At the same time, leasing demand has grown increasingly concentrated in higher-quality properties. Class A buildings carry higher vacancy rates than Classes B and C, a function of recent supply dynamics rather than weaker demand, yet Class A space is posting positive net absorption after several years of sustained tenant losses, while Classes B and C properties remain in negative territory. The divergence reflects tenant consolidation and flight-to-quality relocations rather than broad-based expansion of office footprints.
Stabilization is being supported by a sharp contraction in new supply, as development activity remains muted. New office development remains historically low, with only 19.8 million square feet of construction starts in 2025 compared to 97.1 million square feet added in 2019 (prepandemic)—a decline of almost 80%. The market is therefore adjusting through limited additions to inventory rather than through broad-based growth in tenant demand.
Taken together, the data suggests the office market is stabilizing in certain segments, but the recovery is selective and asset-specific rather than market-wide. While operating fundamentals are stabilizing in parts of the market, financial recovery is not keeping pace .
Even as leasing fundamentals began to stabilize in 2025, the refinancing cycle was still unfolding. Many owners continued to face significant financial constraints that limit reinvestment. Valuation declines and higher borrowing costs have materially changed refinancing economics, often requiring owners to contribute additional equity to extend or replace existing loans.
Nearly 30% of office loans maturing in 2025—roughly $30 billion—were estimated to be in negative equity positions, according to the International Monetary Fund’s Global Financial Stability Report.
Approximately $230 billion in office-backed mortgages matured in 2025, with roughly $100 billion per year scheduled through 2027, according to the Mortgage Bankers Association. Much of this debt originated in a lower-rate, higher-valuation environment, making refinancing more difficult even for assets showing leasing improvement.

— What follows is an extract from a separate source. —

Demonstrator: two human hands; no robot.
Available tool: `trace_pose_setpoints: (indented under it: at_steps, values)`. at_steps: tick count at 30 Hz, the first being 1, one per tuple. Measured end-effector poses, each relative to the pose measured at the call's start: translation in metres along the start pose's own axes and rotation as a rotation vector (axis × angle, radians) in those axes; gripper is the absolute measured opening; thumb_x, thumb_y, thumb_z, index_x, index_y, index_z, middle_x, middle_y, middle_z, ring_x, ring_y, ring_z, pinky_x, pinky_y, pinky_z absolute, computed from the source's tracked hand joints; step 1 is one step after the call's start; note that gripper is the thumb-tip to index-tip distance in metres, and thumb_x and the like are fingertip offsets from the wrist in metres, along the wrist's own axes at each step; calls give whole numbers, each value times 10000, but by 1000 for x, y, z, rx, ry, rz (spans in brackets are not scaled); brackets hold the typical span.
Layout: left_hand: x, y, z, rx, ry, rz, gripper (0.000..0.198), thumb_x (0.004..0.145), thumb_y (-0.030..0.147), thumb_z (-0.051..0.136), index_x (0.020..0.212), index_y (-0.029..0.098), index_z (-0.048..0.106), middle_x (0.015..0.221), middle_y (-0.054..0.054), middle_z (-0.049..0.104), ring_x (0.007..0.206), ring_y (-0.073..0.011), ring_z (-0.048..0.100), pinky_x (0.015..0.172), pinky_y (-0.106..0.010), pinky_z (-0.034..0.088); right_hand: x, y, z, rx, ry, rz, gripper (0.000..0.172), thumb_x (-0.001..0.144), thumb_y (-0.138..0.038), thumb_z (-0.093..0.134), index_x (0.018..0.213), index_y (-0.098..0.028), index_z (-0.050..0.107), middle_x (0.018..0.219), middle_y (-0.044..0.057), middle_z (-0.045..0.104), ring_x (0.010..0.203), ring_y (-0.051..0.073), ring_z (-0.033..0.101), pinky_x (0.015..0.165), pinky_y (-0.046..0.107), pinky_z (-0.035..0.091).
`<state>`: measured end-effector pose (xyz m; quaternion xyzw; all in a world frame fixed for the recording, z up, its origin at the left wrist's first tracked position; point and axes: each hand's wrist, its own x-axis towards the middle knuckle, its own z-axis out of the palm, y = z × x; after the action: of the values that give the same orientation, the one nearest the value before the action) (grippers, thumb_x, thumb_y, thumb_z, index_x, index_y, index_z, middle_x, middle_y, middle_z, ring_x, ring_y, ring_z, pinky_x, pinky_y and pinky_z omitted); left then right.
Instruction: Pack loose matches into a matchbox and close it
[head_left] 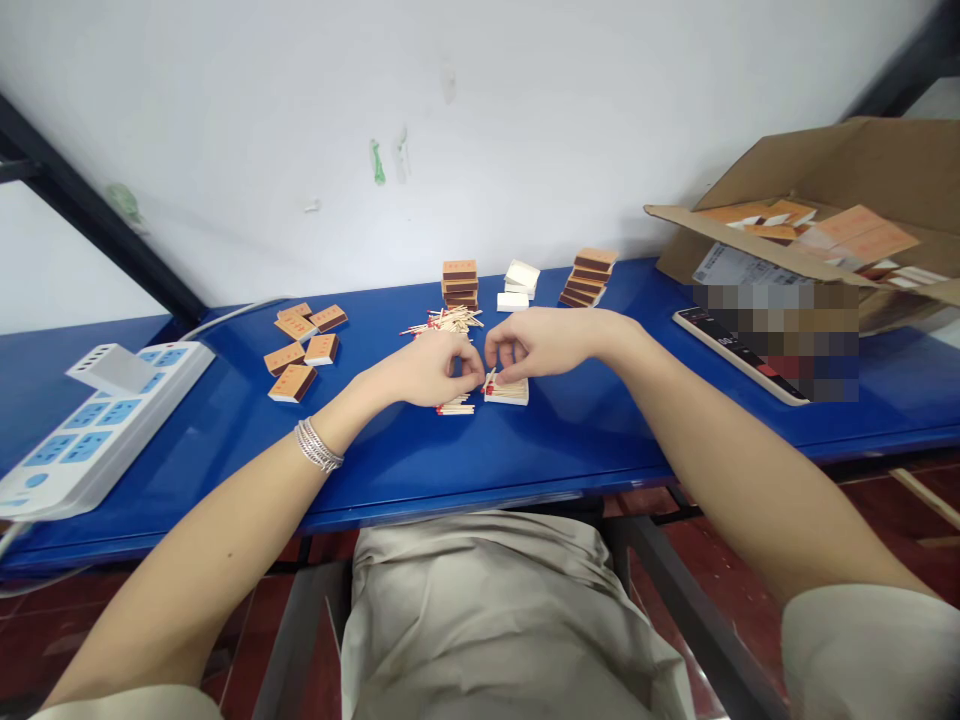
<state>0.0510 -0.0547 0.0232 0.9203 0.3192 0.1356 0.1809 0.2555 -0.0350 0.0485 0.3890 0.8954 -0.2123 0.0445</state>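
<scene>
The person's left hand point(444, 368) is at the centre of the frame, its fingers bent and the thumb and forefinger brought close together at the tips; whether a match is pinched between them cannot be told. The right hand point(541, 342), just to the right of it, curls its fingers loosely, with the thumb lowered over an open matchbox tray point(511, 397). Some matchsticks show at the thumb and fingertips, but whether this hand grips one or only touches them is too small to tell.

The tray lies directly below the right hand, slightly right of the frame's centre, and holds a layer of matches whose red heads show at its left end. A small group of loose matches point(456, 406) lies below the left hand, just left of the tray. A larger match pile point(450, 320) spreads above the left hand, in front of a stack of matchboxes point(459, 284).

White trays point(513, 301) stand to the right of that stack, above the right hand. Scattered matchboxes point(292, 382) lie left of centre on the blue table point(405, 460), and a cardboard box point(720, 225) sits at the upper right.
</scene>
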Motion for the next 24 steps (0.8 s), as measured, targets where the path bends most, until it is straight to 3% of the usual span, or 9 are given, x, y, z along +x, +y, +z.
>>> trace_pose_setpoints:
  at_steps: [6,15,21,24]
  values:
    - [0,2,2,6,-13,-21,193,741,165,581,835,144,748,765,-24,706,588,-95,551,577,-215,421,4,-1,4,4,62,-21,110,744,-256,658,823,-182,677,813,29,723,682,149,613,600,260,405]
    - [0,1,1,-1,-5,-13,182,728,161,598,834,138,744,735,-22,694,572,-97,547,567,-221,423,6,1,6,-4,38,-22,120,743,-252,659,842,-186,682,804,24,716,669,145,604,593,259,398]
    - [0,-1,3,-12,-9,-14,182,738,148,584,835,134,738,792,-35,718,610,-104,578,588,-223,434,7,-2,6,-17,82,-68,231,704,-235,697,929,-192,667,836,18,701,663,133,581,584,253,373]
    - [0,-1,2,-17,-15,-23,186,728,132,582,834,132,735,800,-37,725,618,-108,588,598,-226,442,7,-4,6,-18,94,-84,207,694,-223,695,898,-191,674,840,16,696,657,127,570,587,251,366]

Refinancing conditions remain tight and uneven for the office sector. In 2024, just 32% of commercial mortgage-backed securities (CMBS) loans backed by office properties were successfully refinanced, compared to about 85% for industrial, multifamily and retail loans.
Some lenders have relied on extensions to delay resolution. Global real estate services firm Colliers estimated that approximately $384 billion of commercial real estate loans scheduled to mature in 2024 or sooner were extended into 2025, representing more than one-third of construction and real estate maturities last year. In many cases, resolution was delayed rather than achieved, and the pressure continues to weigh on the sector’s financing.
As a result, physical stabilization does not necessarily translate into redevelopment flexibility. Capital is often directed toward balance sheet repair rather than building upgrades, repositioning efforts or conversion initiatives, delaying improvements that boost longer-term competitiveness.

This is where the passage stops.